The book feels allusory to the ’80s literary brat-pack aesthetic of Tama Janowitz or Lynne Tillman, which also evokes Gen X. Maybe I just want it to be kitsch. A better word might be sentimentality, which is very gendered. Tupitsyn’s analysis of love is complicated by the gender roles invented by popular culture. It’s also transformed by the fact that life is lived on the Internet. In my process of getting to know this book, I asked Tupitsyn about her relationship to kitsch. She wrote back:
If it’s “corny” to talk about love that says more about our culture than it does about the person trying to figure out what it means to love today. To feel today. To risk and feel deep emotion and passion. We seem to be fine with all matters of cultural kitsch and reactionary thinking, except with true and subversive emotionality. And, as long as it maintains binaries. To me there is a big difference between being critically emotional (which thinking needs; thinking needs to be felt, not just thought) or emotionally critical than being sentimental. But even sentimental is good and bad. There is real sappiness and fake sappiness, as it were. It’s maybe the difference, too, between the modernist project of singular themes and big ideas, and a postmodern dissolution of EVERYTHING, to the point where admitting that anything or anyone truly matters, is a sin. We are supposed to wink at everything, not mourn or take it seriously.
The book is dense. Reading through it reminds me of Matthew Ghoulish’s advice at the beginning of 39 Microlectures: “Remember that you do not necessarily need to start at the beginning. Start anywhere; stop anywhere.

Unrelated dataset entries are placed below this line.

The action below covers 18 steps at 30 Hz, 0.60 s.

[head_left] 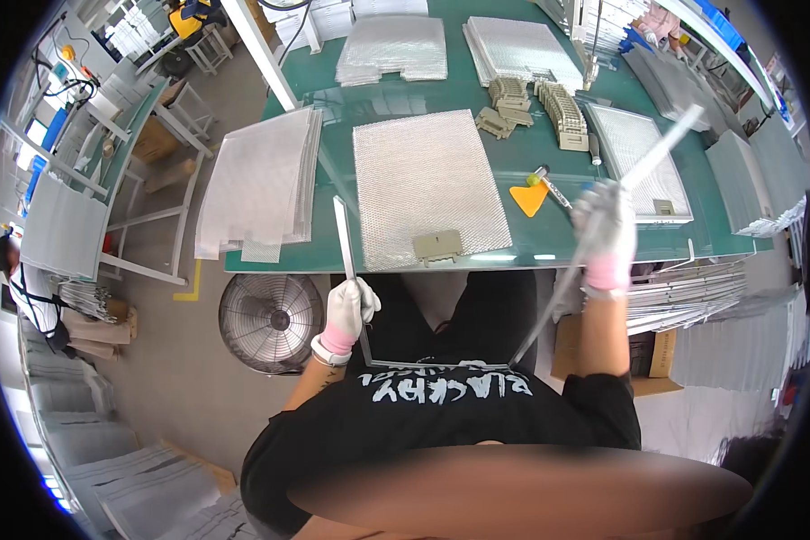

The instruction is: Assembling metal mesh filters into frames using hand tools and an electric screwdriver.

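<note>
Two gloved hands with a bent frame at the near edge of a worktop. The thin, silver-white, three-sided frame (343, 236), apparently metal, is held off the green, smooth-surfaced worktop (333, 256), its cross-bar lying in front of the black cloth shirt (549, 418) and its two sides reaching toward the near edge. The left hand (347, 310), in a white-and-pink glove, is closed round the left side. The right hand (608, 225), gloved alike, grips the right side above the near edge, toward the right corner; blur hides its exact finger placement. The right side slants well outward, the left stands nearly straight.

Good handling, as judged here, calls for even pressure from both hands, so that the slender sides do not twist and the lower corners are not strained. The cross-bar is best held clear of the shirt. The far tip of the right side needs watching over the silver, rectangular framed mesh panel (637, 153) near the worktop's right edge. The silver, rectangular loose mesh sheet (427, 184), lying by the middle of the near edge with an olive-beige, notched plastic piece (438, 245) on it, could snag a careless strip end.
</note>
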Tool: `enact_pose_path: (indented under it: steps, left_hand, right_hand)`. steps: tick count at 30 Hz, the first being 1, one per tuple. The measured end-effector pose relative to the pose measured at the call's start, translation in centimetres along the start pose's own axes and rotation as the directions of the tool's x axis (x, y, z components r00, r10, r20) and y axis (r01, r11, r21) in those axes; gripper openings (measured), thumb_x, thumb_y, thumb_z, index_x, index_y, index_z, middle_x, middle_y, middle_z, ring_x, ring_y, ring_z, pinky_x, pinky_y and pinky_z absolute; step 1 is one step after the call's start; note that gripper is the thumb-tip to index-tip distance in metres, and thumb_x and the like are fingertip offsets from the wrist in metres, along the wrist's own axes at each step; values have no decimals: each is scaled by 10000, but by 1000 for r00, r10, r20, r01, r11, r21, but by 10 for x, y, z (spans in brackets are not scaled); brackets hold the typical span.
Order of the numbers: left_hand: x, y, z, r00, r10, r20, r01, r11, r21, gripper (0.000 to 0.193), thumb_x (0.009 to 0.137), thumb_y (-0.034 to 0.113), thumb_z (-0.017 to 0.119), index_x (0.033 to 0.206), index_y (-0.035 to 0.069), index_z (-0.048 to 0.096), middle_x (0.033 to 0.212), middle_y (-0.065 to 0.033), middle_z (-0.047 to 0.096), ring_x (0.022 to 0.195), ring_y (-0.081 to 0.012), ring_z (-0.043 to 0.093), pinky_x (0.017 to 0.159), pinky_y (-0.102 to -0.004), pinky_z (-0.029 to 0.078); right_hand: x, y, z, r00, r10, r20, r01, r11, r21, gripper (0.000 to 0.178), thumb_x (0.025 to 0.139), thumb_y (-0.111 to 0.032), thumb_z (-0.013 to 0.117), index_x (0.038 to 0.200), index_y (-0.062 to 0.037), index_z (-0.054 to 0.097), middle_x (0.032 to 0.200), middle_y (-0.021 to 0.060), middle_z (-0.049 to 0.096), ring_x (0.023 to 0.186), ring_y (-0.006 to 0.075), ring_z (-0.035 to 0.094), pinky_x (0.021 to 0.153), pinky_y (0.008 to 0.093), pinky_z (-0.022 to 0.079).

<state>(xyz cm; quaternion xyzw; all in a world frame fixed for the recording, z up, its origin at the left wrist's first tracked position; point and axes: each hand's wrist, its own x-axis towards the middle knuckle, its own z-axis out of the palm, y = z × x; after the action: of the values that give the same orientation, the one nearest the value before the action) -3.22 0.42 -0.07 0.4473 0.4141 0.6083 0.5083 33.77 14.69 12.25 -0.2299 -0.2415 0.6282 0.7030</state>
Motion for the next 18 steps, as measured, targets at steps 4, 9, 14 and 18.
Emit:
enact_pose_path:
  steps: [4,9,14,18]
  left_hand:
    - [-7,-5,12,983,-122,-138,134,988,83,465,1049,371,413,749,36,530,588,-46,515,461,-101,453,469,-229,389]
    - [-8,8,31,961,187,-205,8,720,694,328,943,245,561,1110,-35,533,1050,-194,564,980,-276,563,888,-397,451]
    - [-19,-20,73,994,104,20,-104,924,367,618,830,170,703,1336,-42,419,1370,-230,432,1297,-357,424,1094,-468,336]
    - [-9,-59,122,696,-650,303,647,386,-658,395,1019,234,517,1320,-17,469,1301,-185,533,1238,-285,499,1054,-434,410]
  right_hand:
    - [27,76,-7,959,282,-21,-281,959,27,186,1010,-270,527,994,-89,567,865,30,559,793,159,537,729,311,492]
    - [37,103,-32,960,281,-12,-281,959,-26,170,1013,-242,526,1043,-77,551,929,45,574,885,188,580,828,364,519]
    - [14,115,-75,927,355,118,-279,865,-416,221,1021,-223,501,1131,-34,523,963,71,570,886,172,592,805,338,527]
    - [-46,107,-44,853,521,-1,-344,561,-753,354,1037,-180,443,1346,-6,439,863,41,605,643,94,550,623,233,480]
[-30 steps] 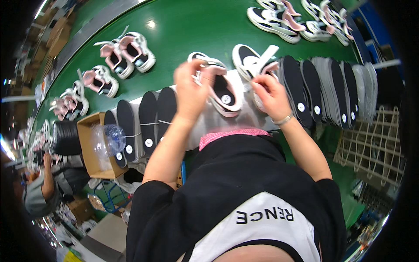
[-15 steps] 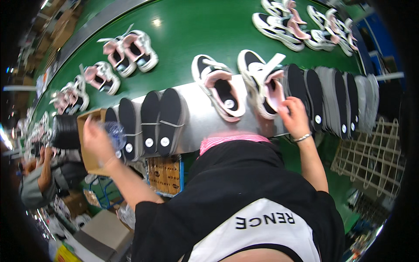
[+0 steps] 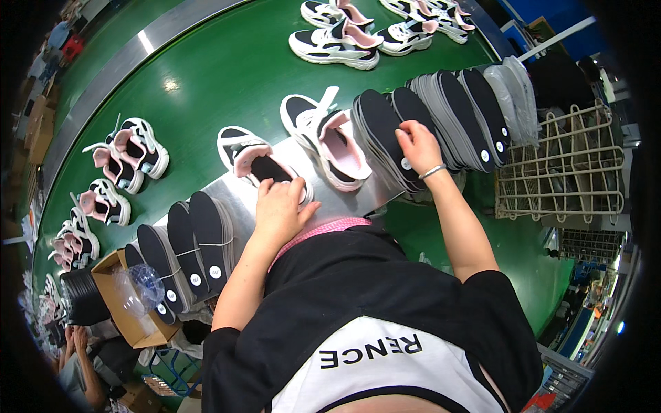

Don’t worry about reaching the end.” The book’s scope feels both Proustian and immediate this way, but in a Tarot-Ghoulish reading of Love Dog, I come upon a gorgeous line like “Rome is lit like Barry Lyndon,” and then a shift into apostrophe to the mysterious X via Norma Cole. Love Dog is not only a gorgeous conceptual work on the self we construct virtually and serially, but also an important work on feminism and visual culture.